Task description: Lines with "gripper": copy each one from the listing below.

- - -

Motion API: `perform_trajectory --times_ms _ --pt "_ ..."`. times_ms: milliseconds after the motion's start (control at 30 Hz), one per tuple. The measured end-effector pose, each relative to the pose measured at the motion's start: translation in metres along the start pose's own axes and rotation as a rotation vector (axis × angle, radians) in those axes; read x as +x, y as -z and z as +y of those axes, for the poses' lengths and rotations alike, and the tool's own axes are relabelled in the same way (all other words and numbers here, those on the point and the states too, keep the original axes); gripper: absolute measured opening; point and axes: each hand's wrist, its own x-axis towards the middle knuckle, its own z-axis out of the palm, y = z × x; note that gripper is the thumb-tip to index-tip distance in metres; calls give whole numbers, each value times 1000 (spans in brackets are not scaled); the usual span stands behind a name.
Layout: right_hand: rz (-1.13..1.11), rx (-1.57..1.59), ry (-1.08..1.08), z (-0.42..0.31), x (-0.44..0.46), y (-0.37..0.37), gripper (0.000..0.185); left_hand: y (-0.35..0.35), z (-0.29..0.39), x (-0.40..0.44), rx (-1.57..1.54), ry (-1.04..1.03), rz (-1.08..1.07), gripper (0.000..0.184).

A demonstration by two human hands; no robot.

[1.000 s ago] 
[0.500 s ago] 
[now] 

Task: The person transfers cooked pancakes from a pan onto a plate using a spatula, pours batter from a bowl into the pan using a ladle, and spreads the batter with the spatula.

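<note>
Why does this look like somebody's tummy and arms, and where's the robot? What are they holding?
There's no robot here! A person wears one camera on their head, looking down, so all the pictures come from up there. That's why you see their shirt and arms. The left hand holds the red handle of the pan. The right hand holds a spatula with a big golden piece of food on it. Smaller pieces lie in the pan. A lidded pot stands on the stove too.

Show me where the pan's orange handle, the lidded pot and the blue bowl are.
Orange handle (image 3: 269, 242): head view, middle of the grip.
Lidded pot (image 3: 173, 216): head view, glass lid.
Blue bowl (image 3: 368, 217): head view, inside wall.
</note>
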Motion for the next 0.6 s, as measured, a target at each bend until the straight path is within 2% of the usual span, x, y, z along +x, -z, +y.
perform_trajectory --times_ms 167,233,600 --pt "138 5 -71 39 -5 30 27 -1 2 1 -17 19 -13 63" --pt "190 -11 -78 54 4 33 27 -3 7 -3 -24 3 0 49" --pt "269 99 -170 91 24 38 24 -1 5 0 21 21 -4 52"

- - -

Result of this task:
Motion API: `perform_trajectory --times_ms _ --pt "_ ..."`. times_ms: milliseconds after the motion's start (control at 30 Hz), one per tuple. The measured end-effector pose, each relative to the pose measured at the motion's start: translation in metres along the start pose's own axes and rotation as a rotation vector (axis × angle, radians) in those axes; read x as +x, y as -z and z as +y of those axes, for the poses' lengths and rotations alike, and the tool's own axes are relabelled in the same way (all other words and numbers here, those on the point and the states too, keep the original axes); gripper: absolute measured opening; point and axes: each hand's wrist, its own x-axis towards the middle knuckle, its own z-axis out of the palm, y = z × x; note that gripper is the thumb-tip to index-tip distance in metres; calls give whole numbers, each value times 1000 (spans in brackets are not scaled); the usual span stands behind a name.
Layout: right_hand: rz (-1.13..1.11), rx (-1.57..1.59), ry (-1.08..1.08), z (-0.42..0.31), x (-0.44..0.46), y (-0.37..0.37), gripper (0.000..0.185); left_hand: y (-0.35..0.35), z (-0.29..0.39), x (-0.40..0.44), rx (-1.57..1.54), ry (-1.04..1.03), rz (-1.08..1.07), gripper (0.000..0.184).

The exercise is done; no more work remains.